Action item :: Here are some records; copy every line that holds the word "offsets".

Records from a data source:
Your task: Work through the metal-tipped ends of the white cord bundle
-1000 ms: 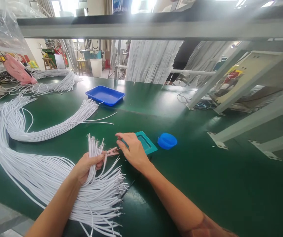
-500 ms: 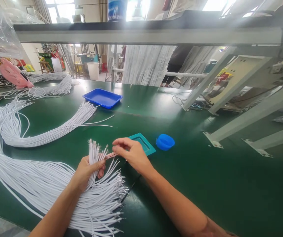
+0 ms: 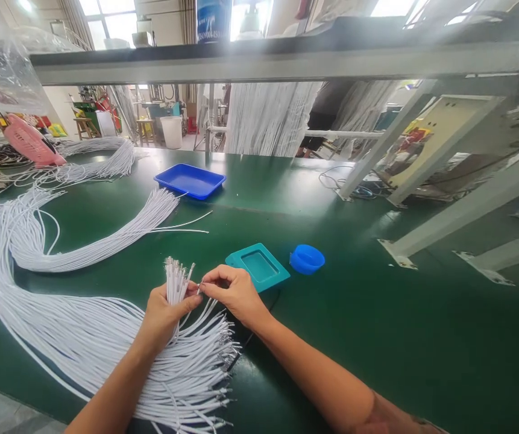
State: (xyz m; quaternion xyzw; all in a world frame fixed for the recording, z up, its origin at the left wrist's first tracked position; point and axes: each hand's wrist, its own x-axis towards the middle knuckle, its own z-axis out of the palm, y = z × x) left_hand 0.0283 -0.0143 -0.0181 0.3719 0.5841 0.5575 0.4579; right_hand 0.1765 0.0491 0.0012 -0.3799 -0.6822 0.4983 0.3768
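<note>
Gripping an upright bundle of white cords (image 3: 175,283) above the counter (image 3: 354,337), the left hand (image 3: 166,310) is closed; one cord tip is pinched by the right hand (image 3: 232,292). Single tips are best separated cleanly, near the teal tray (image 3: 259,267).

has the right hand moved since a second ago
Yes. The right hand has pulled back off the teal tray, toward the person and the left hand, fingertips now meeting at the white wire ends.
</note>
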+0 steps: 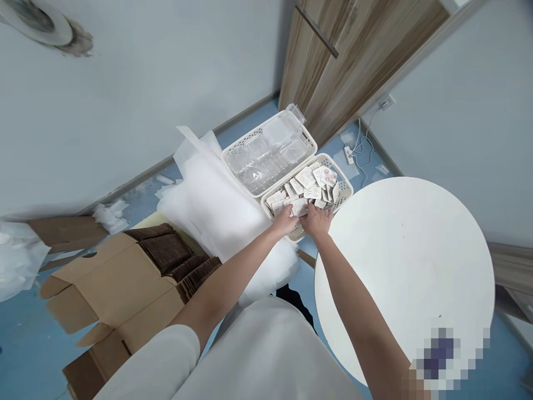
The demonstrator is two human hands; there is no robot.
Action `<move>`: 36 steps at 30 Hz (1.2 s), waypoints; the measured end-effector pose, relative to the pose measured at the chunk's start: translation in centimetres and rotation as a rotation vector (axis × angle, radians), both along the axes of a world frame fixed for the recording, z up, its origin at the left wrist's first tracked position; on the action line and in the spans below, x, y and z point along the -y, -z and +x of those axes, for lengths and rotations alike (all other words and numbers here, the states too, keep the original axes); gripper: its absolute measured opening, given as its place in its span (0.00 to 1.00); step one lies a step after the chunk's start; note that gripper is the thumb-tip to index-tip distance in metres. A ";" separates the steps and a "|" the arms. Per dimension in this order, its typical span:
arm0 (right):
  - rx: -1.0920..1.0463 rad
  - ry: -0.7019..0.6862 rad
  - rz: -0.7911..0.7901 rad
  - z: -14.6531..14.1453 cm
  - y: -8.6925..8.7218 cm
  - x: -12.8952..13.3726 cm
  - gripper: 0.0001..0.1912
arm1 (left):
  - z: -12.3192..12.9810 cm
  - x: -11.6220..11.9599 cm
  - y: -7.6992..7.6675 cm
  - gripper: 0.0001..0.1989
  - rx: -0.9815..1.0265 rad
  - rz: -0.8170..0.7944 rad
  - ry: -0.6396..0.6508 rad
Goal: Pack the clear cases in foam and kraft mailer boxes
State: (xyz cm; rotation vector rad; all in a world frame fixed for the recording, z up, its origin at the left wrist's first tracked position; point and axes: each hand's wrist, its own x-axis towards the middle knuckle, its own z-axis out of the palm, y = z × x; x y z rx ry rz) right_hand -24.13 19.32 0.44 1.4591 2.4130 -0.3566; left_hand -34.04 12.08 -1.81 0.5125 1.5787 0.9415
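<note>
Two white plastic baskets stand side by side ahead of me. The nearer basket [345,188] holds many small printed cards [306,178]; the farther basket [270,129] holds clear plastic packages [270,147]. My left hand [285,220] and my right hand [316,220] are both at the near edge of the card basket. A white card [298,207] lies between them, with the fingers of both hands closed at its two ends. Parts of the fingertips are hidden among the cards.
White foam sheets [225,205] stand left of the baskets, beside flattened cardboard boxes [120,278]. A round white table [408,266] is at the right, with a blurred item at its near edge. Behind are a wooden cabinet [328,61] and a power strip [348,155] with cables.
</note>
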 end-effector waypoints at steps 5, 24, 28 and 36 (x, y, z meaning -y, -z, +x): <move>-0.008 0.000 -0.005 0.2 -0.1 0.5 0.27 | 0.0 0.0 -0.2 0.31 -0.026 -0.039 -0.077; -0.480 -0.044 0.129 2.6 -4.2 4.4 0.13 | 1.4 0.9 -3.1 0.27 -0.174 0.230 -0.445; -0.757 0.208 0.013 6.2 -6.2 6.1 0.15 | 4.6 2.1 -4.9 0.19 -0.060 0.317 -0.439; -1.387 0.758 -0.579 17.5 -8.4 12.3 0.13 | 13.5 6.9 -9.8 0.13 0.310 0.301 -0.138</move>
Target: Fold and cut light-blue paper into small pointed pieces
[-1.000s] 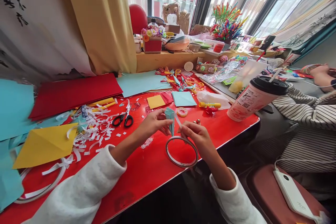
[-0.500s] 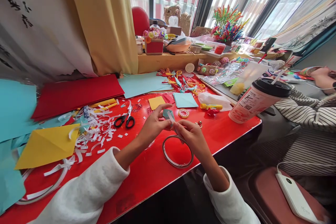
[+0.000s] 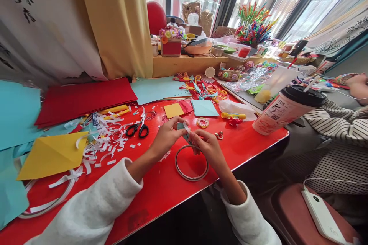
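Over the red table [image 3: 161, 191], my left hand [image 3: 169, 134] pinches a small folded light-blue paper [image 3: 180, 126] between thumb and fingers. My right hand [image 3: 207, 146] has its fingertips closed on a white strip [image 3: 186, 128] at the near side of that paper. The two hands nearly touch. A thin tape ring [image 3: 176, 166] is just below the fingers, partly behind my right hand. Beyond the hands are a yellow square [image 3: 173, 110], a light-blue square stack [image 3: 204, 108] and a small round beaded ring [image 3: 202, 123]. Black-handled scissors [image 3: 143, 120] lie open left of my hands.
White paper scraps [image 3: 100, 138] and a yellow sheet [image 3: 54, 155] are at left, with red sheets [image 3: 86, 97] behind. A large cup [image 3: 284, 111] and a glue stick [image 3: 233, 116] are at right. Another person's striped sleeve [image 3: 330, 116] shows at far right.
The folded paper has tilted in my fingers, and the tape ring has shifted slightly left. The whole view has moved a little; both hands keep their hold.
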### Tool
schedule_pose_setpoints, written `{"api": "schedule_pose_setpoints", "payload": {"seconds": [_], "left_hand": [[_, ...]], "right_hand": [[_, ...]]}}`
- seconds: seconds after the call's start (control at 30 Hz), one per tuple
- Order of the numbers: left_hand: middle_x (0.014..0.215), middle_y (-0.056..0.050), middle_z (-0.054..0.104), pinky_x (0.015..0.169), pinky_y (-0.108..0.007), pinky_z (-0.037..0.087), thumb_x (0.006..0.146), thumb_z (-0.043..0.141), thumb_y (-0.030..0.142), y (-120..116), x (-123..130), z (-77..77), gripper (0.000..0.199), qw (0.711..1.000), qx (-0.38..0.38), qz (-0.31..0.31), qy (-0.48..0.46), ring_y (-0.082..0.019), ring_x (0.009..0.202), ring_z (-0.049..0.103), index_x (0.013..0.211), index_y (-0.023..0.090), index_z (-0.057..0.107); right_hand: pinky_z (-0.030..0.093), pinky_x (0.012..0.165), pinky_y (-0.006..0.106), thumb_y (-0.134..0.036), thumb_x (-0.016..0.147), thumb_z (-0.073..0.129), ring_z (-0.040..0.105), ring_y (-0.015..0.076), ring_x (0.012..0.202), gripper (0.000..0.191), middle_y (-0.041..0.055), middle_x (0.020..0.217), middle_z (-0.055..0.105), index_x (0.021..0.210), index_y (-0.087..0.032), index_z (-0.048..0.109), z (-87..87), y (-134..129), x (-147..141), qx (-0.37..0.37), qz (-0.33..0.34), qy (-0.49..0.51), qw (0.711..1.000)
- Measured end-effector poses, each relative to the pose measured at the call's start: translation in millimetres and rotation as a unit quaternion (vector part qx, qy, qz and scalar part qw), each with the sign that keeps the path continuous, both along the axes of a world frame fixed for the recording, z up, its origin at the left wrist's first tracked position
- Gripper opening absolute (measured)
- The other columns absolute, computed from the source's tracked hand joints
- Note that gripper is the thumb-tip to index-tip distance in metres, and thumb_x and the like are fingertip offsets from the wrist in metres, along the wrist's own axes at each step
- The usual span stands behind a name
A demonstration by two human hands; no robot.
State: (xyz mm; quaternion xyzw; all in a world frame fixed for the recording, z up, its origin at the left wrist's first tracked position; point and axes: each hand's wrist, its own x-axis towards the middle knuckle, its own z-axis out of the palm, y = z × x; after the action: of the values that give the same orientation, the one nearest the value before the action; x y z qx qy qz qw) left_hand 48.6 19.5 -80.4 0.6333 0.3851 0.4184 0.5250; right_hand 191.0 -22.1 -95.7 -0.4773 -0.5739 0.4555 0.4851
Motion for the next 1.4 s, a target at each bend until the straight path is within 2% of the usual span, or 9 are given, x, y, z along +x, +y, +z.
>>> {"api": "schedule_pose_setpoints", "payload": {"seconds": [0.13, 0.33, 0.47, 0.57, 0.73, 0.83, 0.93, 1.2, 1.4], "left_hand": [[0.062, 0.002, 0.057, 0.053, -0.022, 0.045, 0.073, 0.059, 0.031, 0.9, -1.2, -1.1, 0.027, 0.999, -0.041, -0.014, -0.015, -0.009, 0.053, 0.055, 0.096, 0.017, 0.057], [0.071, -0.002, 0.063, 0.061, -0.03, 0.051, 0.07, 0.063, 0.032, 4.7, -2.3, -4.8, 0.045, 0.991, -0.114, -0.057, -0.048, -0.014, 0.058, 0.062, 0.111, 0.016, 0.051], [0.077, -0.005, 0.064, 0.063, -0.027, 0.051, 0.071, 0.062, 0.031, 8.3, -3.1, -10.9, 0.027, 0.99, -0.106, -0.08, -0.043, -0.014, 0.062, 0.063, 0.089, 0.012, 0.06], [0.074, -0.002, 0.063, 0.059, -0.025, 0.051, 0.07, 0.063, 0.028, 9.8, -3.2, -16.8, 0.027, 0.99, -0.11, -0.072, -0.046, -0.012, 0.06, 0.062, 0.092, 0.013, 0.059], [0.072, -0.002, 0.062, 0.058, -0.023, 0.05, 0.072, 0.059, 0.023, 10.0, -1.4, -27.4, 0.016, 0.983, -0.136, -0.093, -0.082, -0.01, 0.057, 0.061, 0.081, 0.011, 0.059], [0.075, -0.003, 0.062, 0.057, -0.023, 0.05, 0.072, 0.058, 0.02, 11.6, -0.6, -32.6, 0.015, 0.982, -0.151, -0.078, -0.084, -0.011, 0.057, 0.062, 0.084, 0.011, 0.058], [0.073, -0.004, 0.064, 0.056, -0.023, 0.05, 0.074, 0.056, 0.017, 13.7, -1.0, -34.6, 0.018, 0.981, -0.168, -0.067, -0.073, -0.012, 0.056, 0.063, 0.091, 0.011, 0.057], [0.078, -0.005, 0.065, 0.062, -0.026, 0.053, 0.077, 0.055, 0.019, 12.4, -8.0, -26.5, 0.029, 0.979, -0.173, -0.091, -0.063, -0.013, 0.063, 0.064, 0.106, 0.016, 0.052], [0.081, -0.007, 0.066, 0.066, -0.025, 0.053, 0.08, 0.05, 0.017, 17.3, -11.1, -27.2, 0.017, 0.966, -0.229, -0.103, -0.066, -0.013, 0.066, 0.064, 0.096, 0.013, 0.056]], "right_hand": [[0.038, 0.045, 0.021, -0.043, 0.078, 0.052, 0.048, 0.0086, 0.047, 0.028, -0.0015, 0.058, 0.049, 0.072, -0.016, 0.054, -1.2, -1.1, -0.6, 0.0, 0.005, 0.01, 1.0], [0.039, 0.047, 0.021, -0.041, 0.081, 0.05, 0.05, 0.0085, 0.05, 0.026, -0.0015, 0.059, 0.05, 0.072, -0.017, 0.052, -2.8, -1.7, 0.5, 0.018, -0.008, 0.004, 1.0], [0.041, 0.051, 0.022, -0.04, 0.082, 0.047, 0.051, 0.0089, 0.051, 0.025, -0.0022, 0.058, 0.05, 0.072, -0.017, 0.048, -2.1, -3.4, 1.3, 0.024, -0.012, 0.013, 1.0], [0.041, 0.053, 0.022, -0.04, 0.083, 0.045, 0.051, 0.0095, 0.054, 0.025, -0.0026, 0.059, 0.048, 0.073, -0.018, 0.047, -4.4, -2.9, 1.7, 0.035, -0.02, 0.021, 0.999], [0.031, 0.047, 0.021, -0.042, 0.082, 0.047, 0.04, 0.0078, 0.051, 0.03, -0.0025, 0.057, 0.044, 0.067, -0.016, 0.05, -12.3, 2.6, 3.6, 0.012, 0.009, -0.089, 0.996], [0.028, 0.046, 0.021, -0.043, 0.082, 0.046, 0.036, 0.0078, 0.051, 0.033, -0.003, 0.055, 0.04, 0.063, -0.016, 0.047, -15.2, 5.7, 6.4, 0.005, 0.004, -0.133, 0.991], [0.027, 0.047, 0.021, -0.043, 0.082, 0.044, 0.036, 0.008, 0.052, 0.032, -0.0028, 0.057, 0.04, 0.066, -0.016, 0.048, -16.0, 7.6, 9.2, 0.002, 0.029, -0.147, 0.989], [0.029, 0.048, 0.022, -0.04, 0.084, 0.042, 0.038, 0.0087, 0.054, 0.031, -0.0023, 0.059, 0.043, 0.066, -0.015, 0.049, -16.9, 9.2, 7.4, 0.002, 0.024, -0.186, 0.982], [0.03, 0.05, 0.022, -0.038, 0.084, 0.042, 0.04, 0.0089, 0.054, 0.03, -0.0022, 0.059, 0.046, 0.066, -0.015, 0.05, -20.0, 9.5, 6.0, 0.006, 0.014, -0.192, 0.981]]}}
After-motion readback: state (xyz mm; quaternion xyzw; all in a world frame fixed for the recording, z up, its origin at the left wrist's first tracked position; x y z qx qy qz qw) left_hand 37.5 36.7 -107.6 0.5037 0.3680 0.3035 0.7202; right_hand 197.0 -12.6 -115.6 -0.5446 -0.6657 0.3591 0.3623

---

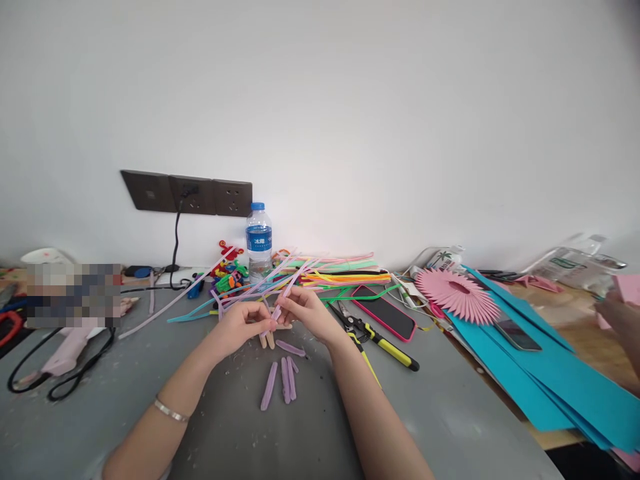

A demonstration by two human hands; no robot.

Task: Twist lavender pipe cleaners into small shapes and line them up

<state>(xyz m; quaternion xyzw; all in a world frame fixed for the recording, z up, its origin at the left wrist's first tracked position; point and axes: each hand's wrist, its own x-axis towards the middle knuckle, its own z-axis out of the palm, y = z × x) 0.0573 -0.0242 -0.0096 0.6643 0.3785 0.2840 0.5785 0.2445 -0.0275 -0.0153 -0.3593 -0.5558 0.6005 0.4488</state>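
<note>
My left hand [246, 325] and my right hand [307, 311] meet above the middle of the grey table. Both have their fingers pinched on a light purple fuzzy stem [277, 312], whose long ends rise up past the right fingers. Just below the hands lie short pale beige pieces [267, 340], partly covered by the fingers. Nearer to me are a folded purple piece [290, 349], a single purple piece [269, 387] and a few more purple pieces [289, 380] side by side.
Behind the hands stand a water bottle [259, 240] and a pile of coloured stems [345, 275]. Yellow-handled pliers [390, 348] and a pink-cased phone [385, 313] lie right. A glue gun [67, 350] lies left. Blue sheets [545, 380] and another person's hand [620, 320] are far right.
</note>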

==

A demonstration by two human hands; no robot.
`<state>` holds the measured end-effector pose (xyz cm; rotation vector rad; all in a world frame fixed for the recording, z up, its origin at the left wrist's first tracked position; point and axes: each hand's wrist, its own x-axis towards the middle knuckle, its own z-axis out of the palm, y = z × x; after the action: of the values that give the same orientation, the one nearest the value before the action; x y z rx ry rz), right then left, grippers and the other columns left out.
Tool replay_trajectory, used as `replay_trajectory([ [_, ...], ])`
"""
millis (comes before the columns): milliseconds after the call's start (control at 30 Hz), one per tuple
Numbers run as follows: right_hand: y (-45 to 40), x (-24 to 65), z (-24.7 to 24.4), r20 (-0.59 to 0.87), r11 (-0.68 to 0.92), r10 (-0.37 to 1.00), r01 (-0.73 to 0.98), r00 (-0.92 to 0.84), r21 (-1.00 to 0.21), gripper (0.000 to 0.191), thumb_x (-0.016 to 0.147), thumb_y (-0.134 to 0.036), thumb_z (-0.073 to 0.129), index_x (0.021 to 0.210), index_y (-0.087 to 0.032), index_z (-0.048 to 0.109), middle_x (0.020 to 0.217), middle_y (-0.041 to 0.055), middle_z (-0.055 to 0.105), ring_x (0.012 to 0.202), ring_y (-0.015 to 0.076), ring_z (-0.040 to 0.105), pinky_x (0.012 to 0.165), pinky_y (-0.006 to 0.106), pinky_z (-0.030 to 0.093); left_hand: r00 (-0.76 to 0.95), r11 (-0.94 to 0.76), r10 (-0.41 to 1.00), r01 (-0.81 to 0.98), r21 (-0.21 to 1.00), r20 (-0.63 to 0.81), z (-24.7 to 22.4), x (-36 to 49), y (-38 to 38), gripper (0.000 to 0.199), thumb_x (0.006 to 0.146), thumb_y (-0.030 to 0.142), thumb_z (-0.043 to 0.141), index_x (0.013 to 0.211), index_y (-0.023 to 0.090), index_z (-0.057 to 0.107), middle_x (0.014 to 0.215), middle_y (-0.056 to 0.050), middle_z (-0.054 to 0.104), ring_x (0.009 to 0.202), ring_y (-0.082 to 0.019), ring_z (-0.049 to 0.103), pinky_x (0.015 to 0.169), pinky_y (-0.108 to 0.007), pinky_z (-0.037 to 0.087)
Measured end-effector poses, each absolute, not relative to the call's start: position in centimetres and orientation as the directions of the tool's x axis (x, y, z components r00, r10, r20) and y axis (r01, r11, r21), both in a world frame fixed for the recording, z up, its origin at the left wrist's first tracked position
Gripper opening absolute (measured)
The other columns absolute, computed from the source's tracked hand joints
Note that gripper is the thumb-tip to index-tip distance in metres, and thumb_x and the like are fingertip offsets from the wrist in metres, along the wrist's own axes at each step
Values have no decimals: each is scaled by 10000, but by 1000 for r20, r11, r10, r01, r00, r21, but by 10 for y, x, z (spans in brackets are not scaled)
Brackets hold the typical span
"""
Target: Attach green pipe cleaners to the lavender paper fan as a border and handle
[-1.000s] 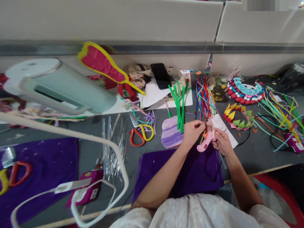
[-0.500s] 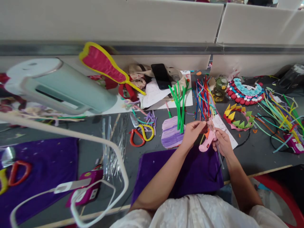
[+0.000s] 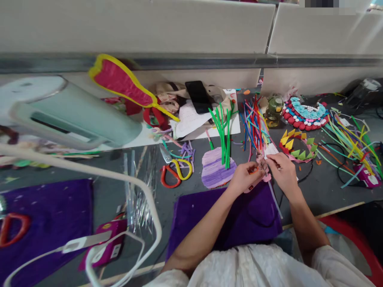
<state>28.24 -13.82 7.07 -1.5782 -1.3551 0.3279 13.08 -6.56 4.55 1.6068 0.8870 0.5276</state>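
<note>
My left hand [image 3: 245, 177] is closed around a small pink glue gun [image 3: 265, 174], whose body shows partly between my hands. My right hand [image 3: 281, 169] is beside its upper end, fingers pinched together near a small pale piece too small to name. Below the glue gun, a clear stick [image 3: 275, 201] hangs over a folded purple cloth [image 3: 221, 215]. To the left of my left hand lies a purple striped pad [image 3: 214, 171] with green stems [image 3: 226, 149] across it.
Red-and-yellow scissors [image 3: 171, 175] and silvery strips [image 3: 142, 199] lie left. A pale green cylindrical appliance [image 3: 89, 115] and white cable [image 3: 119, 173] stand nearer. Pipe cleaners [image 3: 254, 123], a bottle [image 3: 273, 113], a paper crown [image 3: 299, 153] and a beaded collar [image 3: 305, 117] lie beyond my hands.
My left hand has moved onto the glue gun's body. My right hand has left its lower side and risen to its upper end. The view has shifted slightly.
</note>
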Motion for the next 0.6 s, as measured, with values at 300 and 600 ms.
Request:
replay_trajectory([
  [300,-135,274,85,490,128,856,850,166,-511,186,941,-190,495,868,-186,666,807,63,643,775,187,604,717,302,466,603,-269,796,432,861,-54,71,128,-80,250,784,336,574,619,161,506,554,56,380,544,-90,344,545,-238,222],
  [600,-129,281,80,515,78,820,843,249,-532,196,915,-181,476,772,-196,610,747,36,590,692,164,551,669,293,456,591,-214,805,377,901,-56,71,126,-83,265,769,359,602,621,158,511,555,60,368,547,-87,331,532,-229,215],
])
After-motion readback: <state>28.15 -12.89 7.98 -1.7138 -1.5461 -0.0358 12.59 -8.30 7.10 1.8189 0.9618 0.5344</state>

Your response ::
- Note that gripper is the thumb-tip to index-tip distance in metres, and thumb_x and the like are fingertip offsets from the wrist in metres, along the wrist's own axes at each step
Note that gripper is the thumb-tip to index-tip distance in metres, and thumb_x and the like are fingertip offsets from the wrist in metres, along the wrist's own axes at each step

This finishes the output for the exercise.